Pain in old age: Drugs, care, touch
“What works for whom how long how much under which circumstances” should be the starting point for the exploration of a difficult situation. The management of pain in the Elderly is challenging. Multimorbidity is the rule, not the exception, and as a consequence there are complex and difficult prescribing regimes. These prescribing regimes limit the range of possibilities for analgesic prescribing – adverse effects on bowel function, alertness, lucidity, renal function are common and the risk of falling increases. Non-pharmacological methods provide an alternative. They include psychological strategies (attention control, mindfulness) and touch-based interventions (manual therapy, acupuncture). Mind-body therapies like Tai Chi or specific rehabilitation strategies like Bobath training also come into play.

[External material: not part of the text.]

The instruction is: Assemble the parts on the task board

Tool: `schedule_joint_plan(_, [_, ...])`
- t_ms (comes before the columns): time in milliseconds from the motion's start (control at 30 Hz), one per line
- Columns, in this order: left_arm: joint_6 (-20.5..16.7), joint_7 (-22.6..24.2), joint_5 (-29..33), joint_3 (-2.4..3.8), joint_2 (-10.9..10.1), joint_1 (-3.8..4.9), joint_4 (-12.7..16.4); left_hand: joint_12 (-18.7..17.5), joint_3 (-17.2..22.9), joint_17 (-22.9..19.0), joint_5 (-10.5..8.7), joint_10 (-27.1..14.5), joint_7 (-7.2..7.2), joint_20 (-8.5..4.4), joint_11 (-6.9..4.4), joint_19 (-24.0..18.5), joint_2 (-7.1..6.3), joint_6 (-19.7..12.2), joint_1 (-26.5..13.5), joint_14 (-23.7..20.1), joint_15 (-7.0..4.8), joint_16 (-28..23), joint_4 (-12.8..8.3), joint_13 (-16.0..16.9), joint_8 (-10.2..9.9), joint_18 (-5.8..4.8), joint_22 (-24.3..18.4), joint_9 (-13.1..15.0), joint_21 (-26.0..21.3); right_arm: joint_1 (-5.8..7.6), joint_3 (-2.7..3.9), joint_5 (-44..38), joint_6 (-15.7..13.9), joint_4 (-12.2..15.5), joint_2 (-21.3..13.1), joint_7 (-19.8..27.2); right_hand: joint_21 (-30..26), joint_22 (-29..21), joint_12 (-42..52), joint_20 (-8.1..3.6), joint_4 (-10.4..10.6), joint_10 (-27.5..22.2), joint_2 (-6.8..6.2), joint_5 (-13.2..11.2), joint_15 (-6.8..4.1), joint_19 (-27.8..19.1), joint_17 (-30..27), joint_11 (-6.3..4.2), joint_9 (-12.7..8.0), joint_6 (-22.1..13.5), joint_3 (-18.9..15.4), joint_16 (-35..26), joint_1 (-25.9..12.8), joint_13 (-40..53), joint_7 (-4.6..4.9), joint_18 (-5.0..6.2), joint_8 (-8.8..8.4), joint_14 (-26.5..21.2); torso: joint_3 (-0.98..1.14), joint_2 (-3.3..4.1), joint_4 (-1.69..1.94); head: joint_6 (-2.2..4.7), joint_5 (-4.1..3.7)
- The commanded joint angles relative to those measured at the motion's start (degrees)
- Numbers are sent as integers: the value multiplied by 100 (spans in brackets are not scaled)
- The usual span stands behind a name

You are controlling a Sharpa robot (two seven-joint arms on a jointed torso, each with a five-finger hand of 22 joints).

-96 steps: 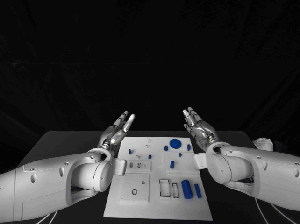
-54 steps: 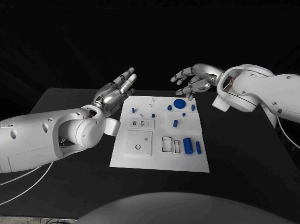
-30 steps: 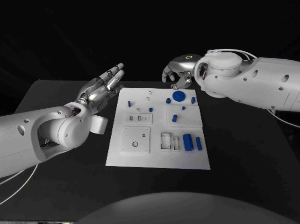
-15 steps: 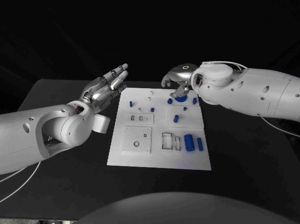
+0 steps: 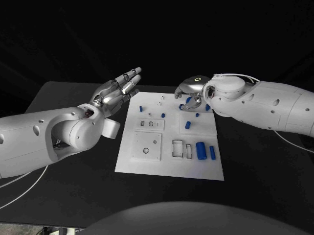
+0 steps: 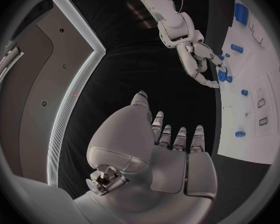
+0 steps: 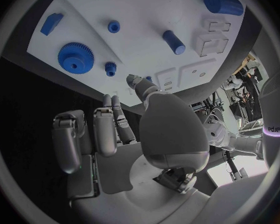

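Note:
The white task board (image 5: 168,166) lies in the middle of the black table. At its far edge sits a large blue gear (image 5: 191,101), partly hidden by my right hand (image 5: 189,92), which hovers over it with curved, parted fingers holding nothing. In the right wrist view the gear (image 7: 75,58) lies beyond the fingertips (image 7: 135,80), next to a small blue gear (image 7: 109,68). A blue cylinder (image 5: 187,125) lies mid-board, and a thick blue cylinder (image 5: 201,149) and a slim one (image 5: 213,152) lie near the right edge. My left hand (image 5: 118,93) floats flat and empty beside the board's far left corner.
Small blue pegs (image 5: 143,109) stand on the board's far left part. White recessed blocks (image 5: 147,125) and a plate with a hole (image 5: 145,147) sit on its left half, rectangular slots (image 5: 178,148) near the cylinders. Bare black table (image 5: 270,161) surrounds the board.
My right hand has swung in from above the far right and come down over the large gear. The left hand has stayed spread beside the board. The camera has shifted.

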Motion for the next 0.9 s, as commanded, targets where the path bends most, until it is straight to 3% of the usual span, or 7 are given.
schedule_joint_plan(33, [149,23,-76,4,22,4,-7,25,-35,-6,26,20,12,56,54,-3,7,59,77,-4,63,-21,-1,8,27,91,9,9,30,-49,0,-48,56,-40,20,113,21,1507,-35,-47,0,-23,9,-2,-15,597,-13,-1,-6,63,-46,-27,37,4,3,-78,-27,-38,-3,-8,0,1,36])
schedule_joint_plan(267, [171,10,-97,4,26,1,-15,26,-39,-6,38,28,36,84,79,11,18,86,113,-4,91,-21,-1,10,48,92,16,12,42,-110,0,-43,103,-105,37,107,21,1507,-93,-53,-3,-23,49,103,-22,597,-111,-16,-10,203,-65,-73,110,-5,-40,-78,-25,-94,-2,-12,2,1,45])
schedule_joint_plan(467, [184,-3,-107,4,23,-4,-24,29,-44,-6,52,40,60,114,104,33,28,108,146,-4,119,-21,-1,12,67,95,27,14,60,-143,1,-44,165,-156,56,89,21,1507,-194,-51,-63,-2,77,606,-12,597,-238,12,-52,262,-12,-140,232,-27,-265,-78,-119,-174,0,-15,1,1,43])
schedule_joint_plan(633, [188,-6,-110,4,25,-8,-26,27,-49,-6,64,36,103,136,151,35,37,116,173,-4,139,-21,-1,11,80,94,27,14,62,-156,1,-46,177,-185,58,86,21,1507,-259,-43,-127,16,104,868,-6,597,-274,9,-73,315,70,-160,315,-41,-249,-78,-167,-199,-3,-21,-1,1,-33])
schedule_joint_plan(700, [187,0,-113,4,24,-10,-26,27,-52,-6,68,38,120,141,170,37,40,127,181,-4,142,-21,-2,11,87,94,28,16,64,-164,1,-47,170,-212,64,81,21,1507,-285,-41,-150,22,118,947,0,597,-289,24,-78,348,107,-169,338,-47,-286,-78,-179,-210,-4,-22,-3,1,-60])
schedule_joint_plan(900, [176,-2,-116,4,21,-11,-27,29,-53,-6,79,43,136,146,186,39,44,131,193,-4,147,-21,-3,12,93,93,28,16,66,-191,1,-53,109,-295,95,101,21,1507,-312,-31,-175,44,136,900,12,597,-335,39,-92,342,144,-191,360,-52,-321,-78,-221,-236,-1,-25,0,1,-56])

They are therapist-delivered therapies. This links to another important field – how is the division of labour organised? What is the status for touch-based interventions? How is the borderline between touch as part of care for basic physical functions and specific therapeutic interventions configured? And where do these intersections and boundaries feature in the division of labour, in the practice of care, delivered by many people and many organisations?

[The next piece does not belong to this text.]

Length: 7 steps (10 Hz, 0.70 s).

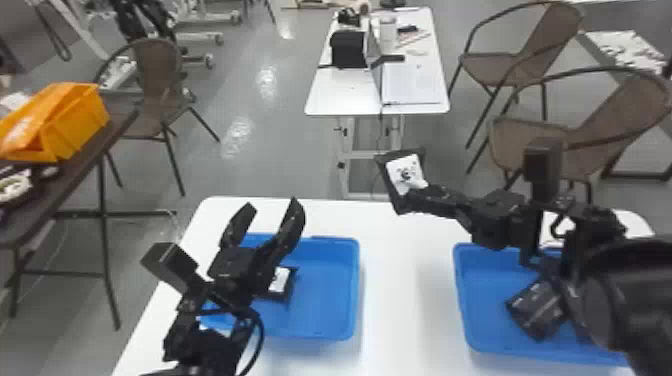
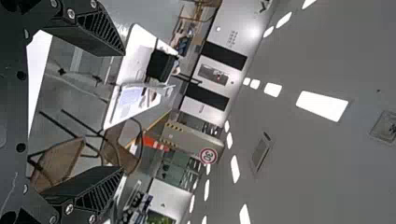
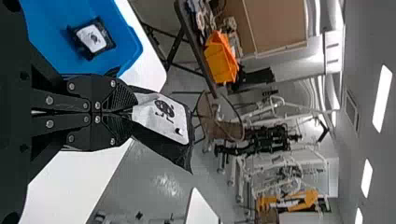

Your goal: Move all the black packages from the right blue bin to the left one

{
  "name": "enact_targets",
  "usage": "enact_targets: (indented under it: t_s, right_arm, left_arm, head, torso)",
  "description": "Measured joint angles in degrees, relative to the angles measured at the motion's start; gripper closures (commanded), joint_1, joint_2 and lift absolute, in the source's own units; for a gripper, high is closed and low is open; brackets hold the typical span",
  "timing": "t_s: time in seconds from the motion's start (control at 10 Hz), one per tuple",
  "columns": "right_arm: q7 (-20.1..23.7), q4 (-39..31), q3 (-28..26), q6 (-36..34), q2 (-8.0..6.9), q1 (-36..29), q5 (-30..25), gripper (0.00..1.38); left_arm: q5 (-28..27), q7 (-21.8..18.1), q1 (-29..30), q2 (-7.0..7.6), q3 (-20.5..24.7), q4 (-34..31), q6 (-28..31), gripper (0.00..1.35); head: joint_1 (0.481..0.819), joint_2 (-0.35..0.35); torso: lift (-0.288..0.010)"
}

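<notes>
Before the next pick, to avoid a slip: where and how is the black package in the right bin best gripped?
Probably across the left corner of the black package, from above: it lies askew in the right blue bin, that corner clear of the walls.

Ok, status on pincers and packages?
Right pincer shut on black package, aloft. Left pincer open, empty. Package in left bin; another in right bin, partly behind right arm.

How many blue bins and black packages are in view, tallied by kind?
Blue bins: 2 (left bin, right bin)
Black packages: 3 (one in the left bin, one in the right bin, one held by the right end effector)
Total: 5 visible; the arm may hide more.
</notes>
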<state>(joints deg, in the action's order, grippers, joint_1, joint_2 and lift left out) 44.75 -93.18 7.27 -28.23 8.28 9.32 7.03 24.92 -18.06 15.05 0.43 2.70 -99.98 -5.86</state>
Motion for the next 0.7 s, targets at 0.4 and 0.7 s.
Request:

The lived experience of vulnerable older people, experts by experience, and the knowledge of experts by profession will be brought together in a panel. It will have a practical and pragmatic dimension by anchoring the investigation in the sociomaterial realities of older people experiencing pain and the medical and organisational responses to this challenge. It includes multiple levels of enquiry, from neurophysiology to care sciences to management studies.
These positions should be considered in the selection of panel members and the orchestration of the discussion.